Crippled cow finds unlikely best friend
Somewhere on the list of dog heroes there must be room for Otis.
He was just an average dog on the outside, of medium build and mixed Border collie ancestry. But on the inside, behind his big brown eyes, under his brown and white coat, there must have been a heart the size of his dog dish.
His owner, Byron Coffman, a Richmond firefighter and Casey County EMT, remembers that when Otis was happy his tail wagged so wildly that it almost appeared to be rotating, as if he might lift off at any moment.
Coffman’s wife, Angie, and their children, Jenna and Harper, got Otis from some friends when he was a puppy, and brought him home to their farm in the Bethel Ridge community of southeastern Casey County. His comical unsteadiness as a small puppy earned him the name Otis, after the lovable but seldom sober Otis Campbell on the old Andy Griffith Show.
Otis was an outside dog from the start and, once grown, was allowed to roam the farm fields. He was soon spending a good bit of time away from home, and one day Coffman saw him chasing cattle on the farm next door.
He gave Otis a stern lecture, brought him home, and told the neighboring landowner, his friend Mike Woodrum, that if Otis had gotten in the habit of chasing cattle, something would have to be done.
That is when he learned from Woodrum, a Kentucky state trooper, that Otis had adopted a crippled young heifer in Woodrum’s beef cattle herd, and that the only time he ever chased cattle was when they were threatening to mistreat the heifer that had been born with a twisted front leg.

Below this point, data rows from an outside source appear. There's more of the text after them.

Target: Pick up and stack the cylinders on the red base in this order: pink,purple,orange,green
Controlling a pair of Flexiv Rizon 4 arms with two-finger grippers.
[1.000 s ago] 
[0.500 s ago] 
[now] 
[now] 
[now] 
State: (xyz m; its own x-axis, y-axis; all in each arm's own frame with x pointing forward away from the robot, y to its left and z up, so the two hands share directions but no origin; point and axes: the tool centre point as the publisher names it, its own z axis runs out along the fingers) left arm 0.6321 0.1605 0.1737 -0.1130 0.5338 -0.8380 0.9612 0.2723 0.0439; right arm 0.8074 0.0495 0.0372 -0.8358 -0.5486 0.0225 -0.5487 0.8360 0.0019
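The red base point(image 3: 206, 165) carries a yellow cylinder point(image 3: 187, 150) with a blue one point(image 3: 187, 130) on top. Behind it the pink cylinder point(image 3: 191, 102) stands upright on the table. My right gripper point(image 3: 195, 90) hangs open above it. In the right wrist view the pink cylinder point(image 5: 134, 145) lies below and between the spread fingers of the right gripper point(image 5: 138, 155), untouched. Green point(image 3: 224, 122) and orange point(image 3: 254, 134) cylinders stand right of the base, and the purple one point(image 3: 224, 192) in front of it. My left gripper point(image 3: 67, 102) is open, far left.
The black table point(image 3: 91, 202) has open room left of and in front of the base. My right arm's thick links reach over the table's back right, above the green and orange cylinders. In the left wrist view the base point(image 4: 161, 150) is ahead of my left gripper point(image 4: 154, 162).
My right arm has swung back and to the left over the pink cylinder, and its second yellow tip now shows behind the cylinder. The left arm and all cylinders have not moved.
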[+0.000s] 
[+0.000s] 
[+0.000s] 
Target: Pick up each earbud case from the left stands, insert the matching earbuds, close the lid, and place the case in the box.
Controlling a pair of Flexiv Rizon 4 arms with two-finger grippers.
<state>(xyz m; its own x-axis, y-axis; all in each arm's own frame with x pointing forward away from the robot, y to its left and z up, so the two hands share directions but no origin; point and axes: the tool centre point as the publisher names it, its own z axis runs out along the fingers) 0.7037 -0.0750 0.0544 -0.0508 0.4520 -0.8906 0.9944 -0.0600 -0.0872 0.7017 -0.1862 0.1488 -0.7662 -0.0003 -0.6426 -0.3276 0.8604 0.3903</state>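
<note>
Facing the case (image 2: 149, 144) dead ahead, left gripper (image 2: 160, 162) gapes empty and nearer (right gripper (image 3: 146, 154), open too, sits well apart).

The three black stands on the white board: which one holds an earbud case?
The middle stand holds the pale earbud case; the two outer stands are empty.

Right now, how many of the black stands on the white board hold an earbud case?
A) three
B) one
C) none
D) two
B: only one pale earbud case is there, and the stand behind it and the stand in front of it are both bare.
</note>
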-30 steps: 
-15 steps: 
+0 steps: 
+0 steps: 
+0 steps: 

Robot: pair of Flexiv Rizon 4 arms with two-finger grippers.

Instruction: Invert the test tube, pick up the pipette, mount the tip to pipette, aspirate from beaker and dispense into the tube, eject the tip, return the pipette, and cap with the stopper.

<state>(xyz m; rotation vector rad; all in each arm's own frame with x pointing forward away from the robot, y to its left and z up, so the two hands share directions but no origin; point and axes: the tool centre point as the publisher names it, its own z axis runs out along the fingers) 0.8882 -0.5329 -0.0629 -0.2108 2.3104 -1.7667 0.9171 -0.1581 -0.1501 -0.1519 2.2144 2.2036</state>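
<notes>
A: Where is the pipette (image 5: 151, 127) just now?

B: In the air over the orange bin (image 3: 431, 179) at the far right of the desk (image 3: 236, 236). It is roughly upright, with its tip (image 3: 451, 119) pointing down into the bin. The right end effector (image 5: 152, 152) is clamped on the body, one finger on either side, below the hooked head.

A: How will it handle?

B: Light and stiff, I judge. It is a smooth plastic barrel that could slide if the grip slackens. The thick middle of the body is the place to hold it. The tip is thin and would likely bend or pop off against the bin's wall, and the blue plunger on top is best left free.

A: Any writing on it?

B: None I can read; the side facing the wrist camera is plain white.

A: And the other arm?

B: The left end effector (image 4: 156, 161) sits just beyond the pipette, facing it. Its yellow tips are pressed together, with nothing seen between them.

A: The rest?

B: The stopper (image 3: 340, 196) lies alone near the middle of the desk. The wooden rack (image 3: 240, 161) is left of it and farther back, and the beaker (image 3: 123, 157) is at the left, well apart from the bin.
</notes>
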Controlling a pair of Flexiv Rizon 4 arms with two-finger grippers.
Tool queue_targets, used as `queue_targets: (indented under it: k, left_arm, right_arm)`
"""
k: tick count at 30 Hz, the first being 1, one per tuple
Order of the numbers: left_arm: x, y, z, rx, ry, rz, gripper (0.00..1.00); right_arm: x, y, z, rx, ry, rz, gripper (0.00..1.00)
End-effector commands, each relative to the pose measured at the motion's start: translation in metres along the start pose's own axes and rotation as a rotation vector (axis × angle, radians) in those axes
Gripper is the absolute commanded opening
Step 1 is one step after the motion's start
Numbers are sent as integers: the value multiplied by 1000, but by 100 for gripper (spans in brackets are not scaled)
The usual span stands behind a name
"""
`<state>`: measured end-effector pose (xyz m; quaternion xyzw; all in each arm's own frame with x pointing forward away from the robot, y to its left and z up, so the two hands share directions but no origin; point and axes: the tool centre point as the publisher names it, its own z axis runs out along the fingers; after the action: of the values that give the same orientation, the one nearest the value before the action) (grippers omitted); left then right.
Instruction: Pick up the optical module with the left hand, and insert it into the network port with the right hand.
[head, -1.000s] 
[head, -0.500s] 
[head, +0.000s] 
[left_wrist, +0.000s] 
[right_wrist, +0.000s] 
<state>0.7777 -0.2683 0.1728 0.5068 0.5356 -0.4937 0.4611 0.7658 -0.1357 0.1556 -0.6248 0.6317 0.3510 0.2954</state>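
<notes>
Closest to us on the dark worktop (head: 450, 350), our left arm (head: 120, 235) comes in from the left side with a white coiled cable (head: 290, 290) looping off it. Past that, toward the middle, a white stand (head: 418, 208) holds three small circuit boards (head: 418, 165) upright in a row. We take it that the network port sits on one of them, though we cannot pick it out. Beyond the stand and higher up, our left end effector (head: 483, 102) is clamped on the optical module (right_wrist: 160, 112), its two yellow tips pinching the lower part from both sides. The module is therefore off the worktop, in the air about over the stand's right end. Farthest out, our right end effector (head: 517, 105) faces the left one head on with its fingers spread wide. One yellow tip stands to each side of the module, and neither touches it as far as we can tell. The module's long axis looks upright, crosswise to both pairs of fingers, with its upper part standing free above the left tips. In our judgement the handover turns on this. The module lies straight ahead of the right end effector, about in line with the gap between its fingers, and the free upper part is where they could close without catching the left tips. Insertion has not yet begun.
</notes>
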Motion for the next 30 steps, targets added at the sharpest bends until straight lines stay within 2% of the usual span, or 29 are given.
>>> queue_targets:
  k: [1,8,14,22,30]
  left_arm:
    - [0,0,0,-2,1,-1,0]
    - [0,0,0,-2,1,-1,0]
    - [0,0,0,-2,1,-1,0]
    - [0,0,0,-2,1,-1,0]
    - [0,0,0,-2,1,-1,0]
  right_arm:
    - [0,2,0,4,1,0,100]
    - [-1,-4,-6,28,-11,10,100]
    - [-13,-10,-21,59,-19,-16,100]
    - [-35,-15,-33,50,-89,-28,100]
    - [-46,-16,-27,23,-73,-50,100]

Over the next three years, regardless of the weather, except for coming home to eat, Otis spent virtually all his time with the crippled Charolais heifer, usually no farther away than 15 to 20 feet, whether she was grazing or resting.
Neither Coffman nor Woodrum, both members of South Kentucky RECC, could come up with an explanation of why Otis took it upon himself—with no training—to protect the crippled cow with such dedication. But there was no doubt that, of the approximately 30 head of cattle in the herd and four horses in the field, he had chosen to befriend the one with the crippled leg.
Then, back in the spring, Otis went missing for four days, and Coffman and Woodrum got concerned. Woodrum finally found him in a wooded hollow on the edge of the pasture—he was dead.
There was no sign of a struggle, or a fight with coyotes, nothing to indicate that he had been injured in any way. It was as though he had simply lain down to rest.
I wish the story had a happy ending. But I thought you ought to know that Kentucky lost a mighty good dog…and a crippled cow lost the best friend she ever had.